Metelin spoke to Asia Times at the edge of the blockchain.live event in London at the end of September and the effects of this VC investment are all around him. Block.one is the main sponsor of the industry event, which attracts investors, politicians, developers, startups and entrepreneurs from around the world and the "village" of Block.one – which occupied the widest part of the cavernous Olympia exhibition hall in London – was a showcase for projects that already use the EOS platform.

One of these projects, Emanate from the United States, is an "autonomous music ecosystem" that pays songwriters in real time while their songs are downloaded. Another, Eva of Canada, is "a cooperative application of sharing the path" a bit like Uber but based on blockchain. A third, IDPass from Thailand, is an "identity creation service" for underdeveloped countries where verified IDs can be issued on the basis of a retina scan.
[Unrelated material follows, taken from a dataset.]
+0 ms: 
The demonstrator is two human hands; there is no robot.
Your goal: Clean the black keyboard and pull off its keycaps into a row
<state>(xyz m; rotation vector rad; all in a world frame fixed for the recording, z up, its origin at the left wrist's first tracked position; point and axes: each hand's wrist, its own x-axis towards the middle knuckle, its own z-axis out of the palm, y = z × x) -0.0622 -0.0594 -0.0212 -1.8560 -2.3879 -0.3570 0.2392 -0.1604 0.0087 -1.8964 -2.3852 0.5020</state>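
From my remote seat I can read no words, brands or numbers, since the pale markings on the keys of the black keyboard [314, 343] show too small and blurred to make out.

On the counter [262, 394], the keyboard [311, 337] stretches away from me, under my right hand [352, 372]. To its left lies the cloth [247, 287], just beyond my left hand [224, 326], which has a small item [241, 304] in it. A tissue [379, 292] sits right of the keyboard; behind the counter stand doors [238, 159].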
The IDPass project was the winner of the first "EOS Global Hackathon Series" held in Hong Kong in July and as such received US $ 100,000 from Block.one's VC arm. These global "hackathons" that challenge developers around the world to write software applications for the EOS platform that have the "potential for massive user adoption" have been held in Hong Kong, Sydney and now before the blockchain. live event, even in London.

Serg Metelin states that the London hackathon event had "468 people involved in 44 countries that have worked on 90 different projects". It was, he added, "a meeting for the developer community … We realized that it is important to bring people around the world who have ideas but need a kind of forward push, an educational component for to start.

"So there's an element of this kind with the hackathons where we're teaching people how to code for blockchain, we also provide suggestions from an investment project to help if they want to bring their project over. the prospect of cash prizes, a prize of $ 100,000 at each event and $ 500,000 as the main prize in the grand finale of December ".

The participants in each hackathon are a different challenge and in London this was security and privacy. The winner, says Metelin, was called EOShield and "is a young British duo with some very innovative ideas on data technology, a project that is very much driven by the community".

Metelin calculates that there are already "a couple of hundred projects" under development, but he says, with emphasis, that "we must remember that it is very early in the journey." There are many new challenges ahead of us. "

The most pressing of these, Metelin concluded, was increasing "awareness among developers." We believe that the more applications there are, the more the general network will benefit. "We are employing a lot of talent from both the technology world and large corporate organizations. to increase the size and bring this to the next level ".

After only three months of activity it will be interesting to see how far this "level" will go.